What you will do.
All that is needed is the first stretch of the listing below, repeated exactly and ending with the line that contains "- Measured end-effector". Pictures are to be left out.

_ _ _ _

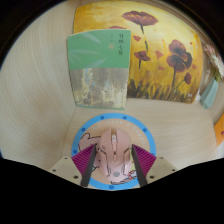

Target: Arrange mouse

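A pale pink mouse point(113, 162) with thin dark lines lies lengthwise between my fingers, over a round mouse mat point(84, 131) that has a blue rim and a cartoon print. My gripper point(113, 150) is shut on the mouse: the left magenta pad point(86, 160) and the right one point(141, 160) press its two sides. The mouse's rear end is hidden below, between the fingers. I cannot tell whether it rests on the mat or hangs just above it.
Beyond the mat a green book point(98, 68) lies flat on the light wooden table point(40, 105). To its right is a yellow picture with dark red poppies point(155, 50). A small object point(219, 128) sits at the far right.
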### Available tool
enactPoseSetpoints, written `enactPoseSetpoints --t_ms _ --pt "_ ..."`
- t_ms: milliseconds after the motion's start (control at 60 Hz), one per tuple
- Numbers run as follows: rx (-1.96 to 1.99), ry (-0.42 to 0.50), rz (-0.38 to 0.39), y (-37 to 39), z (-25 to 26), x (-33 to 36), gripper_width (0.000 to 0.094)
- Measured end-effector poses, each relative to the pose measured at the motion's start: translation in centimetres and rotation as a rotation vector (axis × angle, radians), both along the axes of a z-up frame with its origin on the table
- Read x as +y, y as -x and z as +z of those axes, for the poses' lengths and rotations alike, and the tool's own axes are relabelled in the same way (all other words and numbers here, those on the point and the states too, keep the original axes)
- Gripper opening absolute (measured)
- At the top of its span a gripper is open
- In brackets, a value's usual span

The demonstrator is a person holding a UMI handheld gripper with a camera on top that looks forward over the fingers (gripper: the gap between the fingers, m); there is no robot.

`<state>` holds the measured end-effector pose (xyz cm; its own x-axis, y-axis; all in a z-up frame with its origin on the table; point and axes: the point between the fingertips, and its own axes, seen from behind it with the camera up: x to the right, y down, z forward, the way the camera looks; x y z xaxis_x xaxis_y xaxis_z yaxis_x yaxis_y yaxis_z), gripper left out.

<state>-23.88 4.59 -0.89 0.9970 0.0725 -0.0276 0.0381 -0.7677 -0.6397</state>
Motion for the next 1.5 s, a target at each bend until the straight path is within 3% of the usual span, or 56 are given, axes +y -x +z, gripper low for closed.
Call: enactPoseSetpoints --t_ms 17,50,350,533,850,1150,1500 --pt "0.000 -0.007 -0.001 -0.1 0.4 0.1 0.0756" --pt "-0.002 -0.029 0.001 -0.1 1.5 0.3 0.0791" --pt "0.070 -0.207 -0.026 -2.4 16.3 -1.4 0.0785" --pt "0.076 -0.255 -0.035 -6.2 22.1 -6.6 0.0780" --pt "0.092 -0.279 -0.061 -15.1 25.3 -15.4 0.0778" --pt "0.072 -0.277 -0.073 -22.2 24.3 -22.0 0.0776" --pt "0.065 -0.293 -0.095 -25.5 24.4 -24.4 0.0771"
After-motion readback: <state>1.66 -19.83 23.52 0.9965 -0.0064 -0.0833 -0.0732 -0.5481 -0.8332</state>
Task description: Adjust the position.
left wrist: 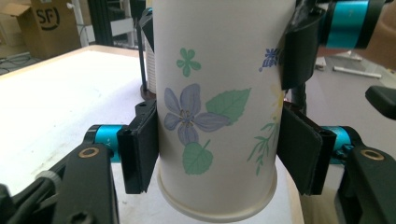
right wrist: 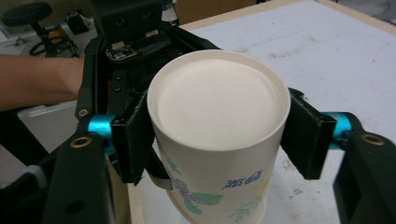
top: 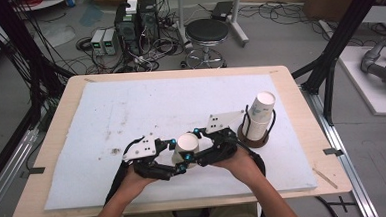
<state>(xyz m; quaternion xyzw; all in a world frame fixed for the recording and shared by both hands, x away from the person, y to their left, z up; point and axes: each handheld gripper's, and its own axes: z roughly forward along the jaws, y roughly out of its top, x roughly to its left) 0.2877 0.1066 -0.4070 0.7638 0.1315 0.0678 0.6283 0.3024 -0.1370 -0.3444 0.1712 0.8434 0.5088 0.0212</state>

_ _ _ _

Answer to the problem.
Target: Arrange mouse

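A pale pink mouse point(113, 162) with thin dark lines lies lengthwise between my fingers, over a round mouse mat point(84, 131) that has a blue rim and a cartoon print. My gripper point(113, 150) is shut on the mouse: the left magenta pad point(86, 160) and the right one point(141, 160) press its two sides. The mouse's rear end is hidden below, between the fingers. I cannot tell whether it rests on the mat or hangs just above it.
Beyond the mat a green book point(98, 68) lies flat on the light wooden table point(40, 105). To its right is a yellow picture with dark red poppies point(155, 50). A small object point(219, 128) sits at the far right.
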### Available tool
enactPoseSetpoints, written `enactPoseSetpoints --t_ms _ --pt "_ ..."`
- t_ms: milliseconds after the motion's start (control at 60 Hz), one per tuple
- Numbers run as follows: rx (-1.96 to 1.99), ry (-0.42 to 0.50), rz (-0.38 to 0.39), y (-37 to 39), z (-25 to 26), x (-33 to 36), gripper_width (0.000 to 0.094)
- Measured end-effector poses, each relative to the pose measured at the motion's start: translation in centimetres and rotation as a rotation vector (axis × angle, radians), both along the axes of a z-up frame with its origin on the table

This exercise is now complete.